Séquence émotion pour l’équipe de Terre Sainte Magazine. Dans sa 103e année, la version en langue française de la revue des Franciscains de la Custodie a fait, en mars 2024, son entrée sur les rayons du portail numérique de la Bibliothèque nationale de France, Gallica.
C’est l’aboutissement de trois ans de travail entrepris par la directrice de publication et rédactrice en chef Marie-Armelle Beaulieu.


Marie-Armelle, comment est né ce projet de numériser La Terre Sainte ?

En 2011, la revue a eu 90 ans. Pour fêter cel, il avait été décidé de republier, comme ils avaient été écrits des articles parus l’année de la naissance de la publication. C’est la première fois que je prenais le temps de me pencher sur ce patrimoine.

Qu’avez-vous découvert ?

Un principe de continuité.
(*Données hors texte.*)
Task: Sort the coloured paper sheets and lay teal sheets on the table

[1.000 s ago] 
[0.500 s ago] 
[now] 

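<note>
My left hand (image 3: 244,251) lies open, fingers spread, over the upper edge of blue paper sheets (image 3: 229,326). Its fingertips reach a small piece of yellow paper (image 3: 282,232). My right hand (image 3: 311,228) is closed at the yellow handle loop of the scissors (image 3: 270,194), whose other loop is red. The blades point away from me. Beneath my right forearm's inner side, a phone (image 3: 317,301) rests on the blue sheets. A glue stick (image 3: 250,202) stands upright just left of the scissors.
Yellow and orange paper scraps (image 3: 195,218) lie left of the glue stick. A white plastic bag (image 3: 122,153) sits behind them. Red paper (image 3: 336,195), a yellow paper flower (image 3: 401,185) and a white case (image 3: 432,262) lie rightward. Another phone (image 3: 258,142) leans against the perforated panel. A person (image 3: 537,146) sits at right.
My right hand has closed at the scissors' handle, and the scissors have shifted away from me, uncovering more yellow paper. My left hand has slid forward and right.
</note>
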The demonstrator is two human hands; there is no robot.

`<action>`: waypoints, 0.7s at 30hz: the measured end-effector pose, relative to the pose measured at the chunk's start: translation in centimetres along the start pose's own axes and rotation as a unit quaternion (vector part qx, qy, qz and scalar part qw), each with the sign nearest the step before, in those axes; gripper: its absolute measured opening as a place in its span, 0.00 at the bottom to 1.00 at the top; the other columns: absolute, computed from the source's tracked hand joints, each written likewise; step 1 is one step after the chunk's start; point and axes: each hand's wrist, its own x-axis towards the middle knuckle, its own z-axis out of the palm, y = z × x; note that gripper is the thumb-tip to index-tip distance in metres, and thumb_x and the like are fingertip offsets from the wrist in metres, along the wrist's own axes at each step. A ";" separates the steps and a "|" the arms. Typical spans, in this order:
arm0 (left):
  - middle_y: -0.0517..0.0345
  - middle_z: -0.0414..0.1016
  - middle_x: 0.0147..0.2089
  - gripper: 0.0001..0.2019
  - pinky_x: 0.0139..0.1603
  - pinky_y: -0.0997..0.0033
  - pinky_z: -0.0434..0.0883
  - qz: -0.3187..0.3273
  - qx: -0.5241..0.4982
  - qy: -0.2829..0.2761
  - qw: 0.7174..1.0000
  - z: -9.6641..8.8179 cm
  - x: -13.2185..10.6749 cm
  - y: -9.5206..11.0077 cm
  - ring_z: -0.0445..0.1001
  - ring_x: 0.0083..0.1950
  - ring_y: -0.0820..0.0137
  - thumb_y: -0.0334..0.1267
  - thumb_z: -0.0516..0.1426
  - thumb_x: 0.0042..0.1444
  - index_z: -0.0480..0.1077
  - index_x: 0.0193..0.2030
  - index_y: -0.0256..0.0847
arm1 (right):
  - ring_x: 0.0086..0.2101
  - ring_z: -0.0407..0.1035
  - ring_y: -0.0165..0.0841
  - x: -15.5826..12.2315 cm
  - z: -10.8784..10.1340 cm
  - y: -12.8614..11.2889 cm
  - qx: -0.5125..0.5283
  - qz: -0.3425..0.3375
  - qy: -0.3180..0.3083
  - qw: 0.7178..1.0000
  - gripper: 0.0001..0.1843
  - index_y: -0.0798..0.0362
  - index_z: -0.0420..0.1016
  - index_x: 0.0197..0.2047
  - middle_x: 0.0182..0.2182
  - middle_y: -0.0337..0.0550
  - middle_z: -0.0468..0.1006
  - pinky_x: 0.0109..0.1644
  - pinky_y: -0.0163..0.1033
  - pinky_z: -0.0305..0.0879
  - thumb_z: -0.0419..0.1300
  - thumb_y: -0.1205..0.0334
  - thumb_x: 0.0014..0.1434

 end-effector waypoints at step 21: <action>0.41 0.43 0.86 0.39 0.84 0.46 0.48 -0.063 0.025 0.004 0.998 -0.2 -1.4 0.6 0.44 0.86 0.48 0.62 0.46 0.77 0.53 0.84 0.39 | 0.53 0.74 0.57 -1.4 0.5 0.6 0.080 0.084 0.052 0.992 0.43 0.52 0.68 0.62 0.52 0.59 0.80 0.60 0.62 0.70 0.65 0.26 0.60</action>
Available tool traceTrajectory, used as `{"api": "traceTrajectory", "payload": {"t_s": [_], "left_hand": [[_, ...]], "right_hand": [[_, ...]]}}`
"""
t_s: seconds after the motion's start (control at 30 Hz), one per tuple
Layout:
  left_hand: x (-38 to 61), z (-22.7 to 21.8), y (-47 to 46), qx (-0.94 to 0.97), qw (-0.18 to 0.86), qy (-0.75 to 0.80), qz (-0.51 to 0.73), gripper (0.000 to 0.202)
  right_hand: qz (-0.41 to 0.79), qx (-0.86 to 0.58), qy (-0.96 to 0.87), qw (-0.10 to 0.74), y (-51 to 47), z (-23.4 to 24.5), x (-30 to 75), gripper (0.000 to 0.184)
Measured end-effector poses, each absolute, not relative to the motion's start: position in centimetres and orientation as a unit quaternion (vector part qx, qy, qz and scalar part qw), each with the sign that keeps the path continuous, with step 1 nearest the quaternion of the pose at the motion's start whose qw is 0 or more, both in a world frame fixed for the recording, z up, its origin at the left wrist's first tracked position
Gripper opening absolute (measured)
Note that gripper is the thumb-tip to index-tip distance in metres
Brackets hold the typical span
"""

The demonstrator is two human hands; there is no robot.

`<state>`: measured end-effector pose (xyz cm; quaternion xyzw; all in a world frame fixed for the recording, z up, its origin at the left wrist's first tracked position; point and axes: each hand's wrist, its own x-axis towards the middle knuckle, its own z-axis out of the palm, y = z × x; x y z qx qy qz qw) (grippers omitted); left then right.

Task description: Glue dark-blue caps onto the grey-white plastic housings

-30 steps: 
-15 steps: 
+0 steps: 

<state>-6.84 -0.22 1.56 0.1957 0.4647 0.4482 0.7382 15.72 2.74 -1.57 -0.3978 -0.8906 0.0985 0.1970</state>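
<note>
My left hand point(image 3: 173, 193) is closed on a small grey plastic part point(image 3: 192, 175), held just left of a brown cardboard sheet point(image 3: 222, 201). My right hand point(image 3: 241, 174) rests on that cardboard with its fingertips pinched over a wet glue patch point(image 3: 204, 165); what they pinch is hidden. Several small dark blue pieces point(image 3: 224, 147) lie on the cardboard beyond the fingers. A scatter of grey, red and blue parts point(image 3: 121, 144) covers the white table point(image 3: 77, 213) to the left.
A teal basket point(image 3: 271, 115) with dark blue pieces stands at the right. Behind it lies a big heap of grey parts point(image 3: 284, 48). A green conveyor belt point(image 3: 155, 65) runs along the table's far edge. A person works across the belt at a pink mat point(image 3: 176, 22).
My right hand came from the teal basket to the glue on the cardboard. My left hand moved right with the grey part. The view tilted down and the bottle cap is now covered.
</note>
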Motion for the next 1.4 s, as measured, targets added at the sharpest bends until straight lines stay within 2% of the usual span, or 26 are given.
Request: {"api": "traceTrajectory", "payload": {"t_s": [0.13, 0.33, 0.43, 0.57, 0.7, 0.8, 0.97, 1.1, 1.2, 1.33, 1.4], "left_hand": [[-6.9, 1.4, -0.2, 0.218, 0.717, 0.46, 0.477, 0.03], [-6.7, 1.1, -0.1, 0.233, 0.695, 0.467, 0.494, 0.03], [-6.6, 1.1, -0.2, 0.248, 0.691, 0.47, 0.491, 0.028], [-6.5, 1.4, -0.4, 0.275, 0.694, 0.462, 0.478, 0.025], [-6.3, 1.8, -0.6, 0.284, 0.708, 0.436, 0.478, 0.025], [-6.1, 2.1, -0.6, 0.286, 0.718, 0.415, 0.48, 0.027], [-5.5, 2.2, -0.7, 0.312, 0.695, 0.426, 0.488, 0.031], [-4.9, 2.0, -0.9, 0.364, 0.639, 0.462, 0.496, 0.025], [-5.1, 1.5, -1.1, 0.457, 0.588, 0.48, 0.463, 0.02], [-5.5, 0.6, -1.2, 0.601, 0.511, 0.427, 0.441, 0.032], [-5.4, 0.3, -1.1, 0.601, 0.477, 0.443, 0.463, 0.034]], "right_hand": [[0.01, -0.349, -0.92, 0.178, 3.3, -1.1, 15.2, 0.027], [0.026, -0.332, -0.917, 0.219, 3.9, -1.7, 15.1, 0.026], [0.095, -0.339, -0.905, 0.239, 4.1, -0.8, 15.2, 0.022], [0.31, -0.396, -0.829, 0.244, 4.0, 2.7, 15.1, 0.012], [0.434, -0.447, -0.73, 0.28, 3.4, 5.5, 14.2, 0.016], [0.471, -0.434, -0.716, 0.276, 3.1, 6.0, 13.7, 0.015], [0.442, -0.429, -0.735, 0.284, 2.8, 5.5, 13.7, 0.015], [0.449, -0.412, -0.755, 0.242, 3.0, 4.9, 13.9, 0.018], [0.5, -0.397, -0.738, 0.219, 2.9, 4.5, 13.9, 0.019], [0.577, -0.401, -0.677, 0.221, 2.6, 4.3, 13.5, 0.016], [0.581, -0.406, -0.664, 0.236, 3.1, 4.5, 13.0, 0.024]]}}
Le projet est resté le même : faire connaître et aimer cette région comme terre biblique en permettant au plus grand nombre de découvrir son passé comme son quotidien, y compris profane.

Et surtout j’ai découvert qu’il y avait énormément d’informations qui sont précieuses pour les historiens, les chercheurs et pour tous ceux qui veulent comprendre l’impressionnante évolution de ce coin de terre depuis 100 ans.

Ça m’a tellement saisie que dans le premier numéro de l’année 2011, je signais un article intitulé : « Le défi de numériser les anciens numéros de la revue ».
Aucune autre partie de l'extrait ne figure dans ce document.